SUPPORT / SAMPLES & SAS NOTES
 

Support

Sample 66969: Generate multivariate binary data with specified means and correlation matrix

DetailsResultsDownloadsAboutRate It

Generate multivariate binary data with given means and correlation matrix

Contents: Purpose / History / Requirements / Usage / Details / Limitations / References

 

PURPOSE:
The RanMBin macro generates values from multiple binary variables with specified means and correlation matrix. It creates an output data set with the specified number of observations and arranged either in wide or long format. Exchangeable and autoregressive AR(1) correlation structures are supported as well as unstructured correlation matrices.

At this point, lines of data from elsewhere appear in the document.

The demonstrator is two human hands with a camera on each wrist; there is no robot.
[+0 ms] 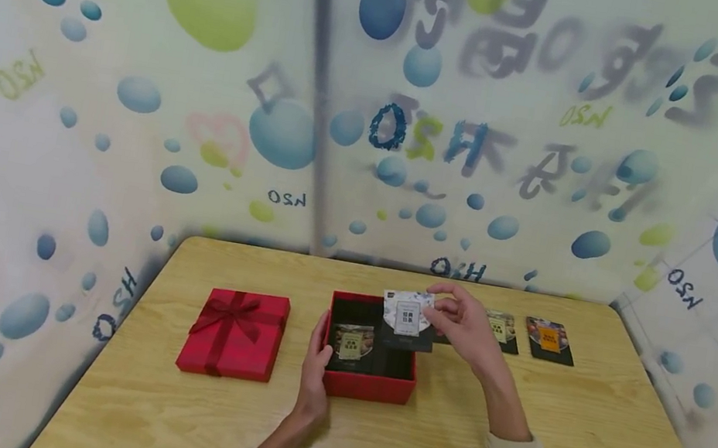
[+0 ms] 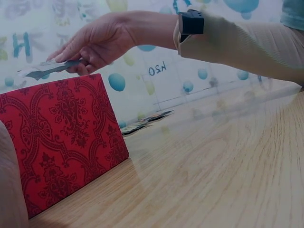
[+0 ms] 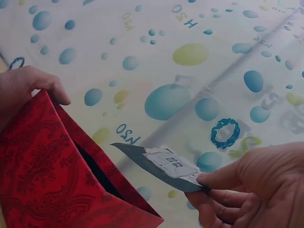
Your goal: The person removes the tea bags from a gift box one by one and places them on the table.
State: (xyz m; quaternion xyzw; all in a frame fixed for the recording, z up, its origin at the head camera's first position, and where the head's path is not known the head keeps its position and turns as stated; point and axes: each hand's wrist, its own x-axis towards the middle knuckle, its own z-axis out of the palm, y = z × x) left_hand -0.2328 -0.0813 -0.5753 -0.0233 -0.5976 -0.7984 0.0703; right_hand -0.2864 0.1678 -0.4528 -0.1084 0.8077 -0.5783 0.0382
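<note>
A red patterned box stands lidless on the table. My left hand holds its left wall, the thumb at the rim; in the right wrist view the left hand's fingers lie over the box's edge. Inside, at the left, is a dark packet with a yellow-green label. Above the box's right part, my right hand pinches a flat black-and-white packet by its right edge between thumb and fingers. The left wrist view shows this packet tilted, just above the box's top edge.
A red lid with a dark ribbon bow lies left of the box. To the right lie a packet with a green-yellow label and one with an orange label. A patterned wall rises behind the wooden table.
</note>
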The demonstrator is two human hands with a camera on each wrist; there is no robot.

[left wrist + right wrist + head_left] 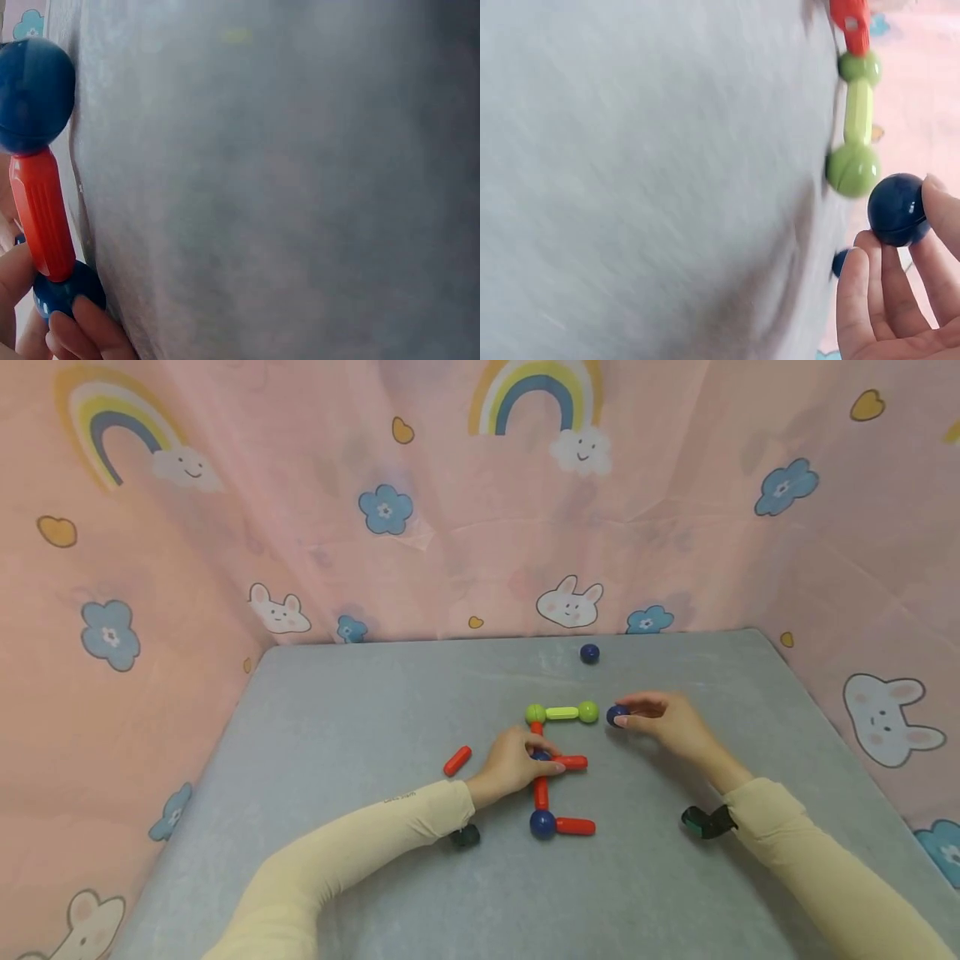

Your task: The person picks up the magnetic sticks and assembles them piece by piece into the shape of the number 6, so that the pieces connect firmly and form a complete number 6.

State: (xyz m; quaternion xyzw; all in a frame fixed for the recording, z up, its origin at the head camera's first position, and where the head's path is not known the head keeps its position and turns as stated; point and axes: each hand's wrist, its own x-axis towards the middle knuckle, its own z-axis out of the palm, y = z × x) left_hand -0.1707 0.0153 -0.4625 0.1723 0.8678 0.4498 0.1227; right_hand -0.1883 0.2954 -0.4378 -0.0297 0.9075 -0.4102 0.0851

Banded correlation structures with autoregressive, power-decaying correlations are also easily handled.
HISTORY:
The version of the RanMBin macro that you are using is displayed when you specify version (or any string) as the first argument. For example:
    %RanMBin(version, )

The RanMBin macro always attempts to check for a later version of itself. If it is unable to do this (such as if there is no active internet connection available), the macro will issue the following message:

   NOTE: Unable to check for newer version

The computations performed by the macro are not affected by the appearance of this message.

Version
Update Notes
1.1 Corrected Prentice constraint computation
1.0 Initial coding
REQUIREMENTS:
Only Base SAS® is required.
USAGE:
Follow the instructions on the Downloads tab of this sample to save the RanMBin macro definition. Replace the text within quotation marks in the following statement with the location of the RanMBin macro definition file on your system. In your SAS program or in the SAS editor window, specify this statement to define the RanMBin macro and make it available for use:
   %inc "<location of your file containing the RanMBin macro>";

Following this statement, you can call the RanMBin macro. See the Results tab for examples.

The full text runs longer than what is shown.